§ Instructions to follow: Return each line below holding the string "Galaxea".

§ The data:

BEGIN

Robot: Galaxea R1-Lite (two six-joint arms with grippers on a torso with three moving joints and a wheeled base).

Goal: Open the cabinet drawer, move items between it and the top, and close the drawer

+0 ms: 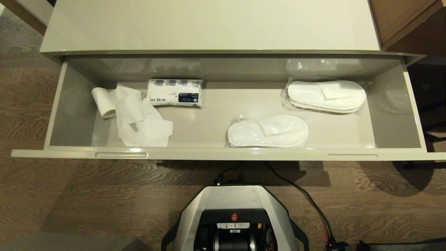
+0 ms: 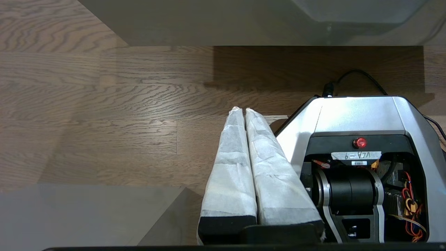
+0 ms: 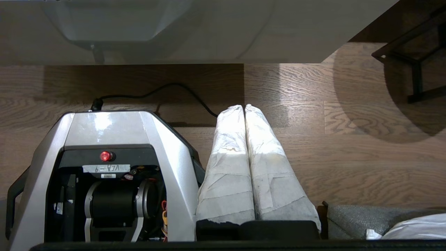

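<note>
The cabinet drawer (image 1: 223, 153) stands pulled out in the head view, below the glossy cream top (image 1: 209, 26), which is bare. Inside lie a white paper roll (image 1: 103, 101) with its loose tail (image 1: 141, 120) at the left, one wrapped slipper pair (image 1: 267, 131) near the front, and another slipper pair (image 1: 327, 96) at the back right. Neither arm shows in the head view. My left gripper (image 2: 243, 109) hangs shut and empty over the floor beside my base. My right gripper (image 3: 244, 106) hangs shut and empty on the base's other side.
A white packet with a blue label (image 1: 175, 92) lies in the drawer beside the roll. Brown wooden furniture (image 1: 407, 24) stands at the cabinet's right. My base (image 1: 233, 216) sits on the wood floor before the drawer, with a black cable (image 1: 306, 198) trailing right. A dark frame (image 3: 414, 66) stands nearby.
</note>
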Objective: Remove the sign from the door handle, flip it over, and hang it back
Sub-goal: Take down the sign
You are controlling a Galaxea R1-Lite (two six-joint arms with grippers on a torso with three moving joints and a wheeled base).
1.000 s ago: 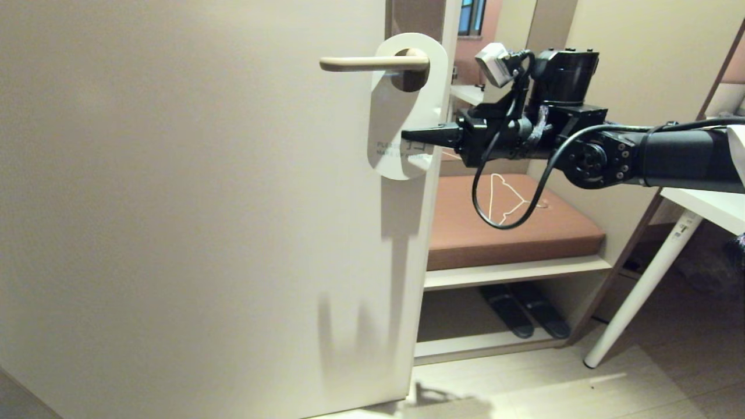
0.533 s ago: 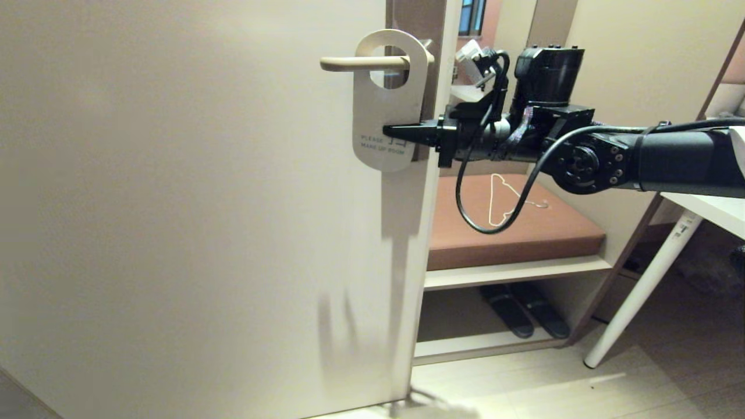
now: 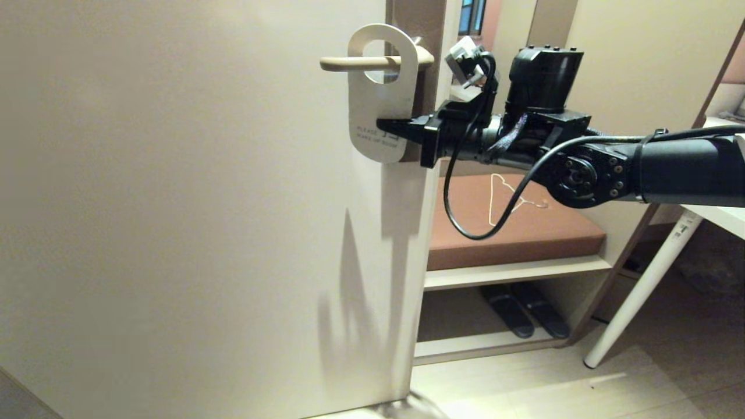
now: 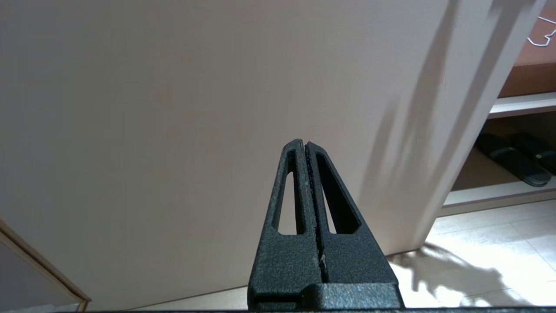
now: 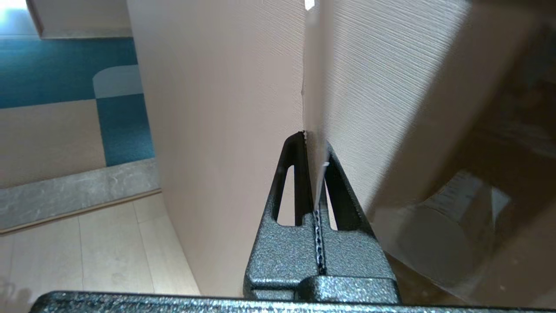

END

§ Response box:
Robot: Galaxea R1-Lite (two six-joint arms with grippers on a torso with three moving joints and a wheeled base).
You are controlling a Galaxea R1-Lite (two six-joint arms with grippers on a torso with three moving joints and a wheeled base).

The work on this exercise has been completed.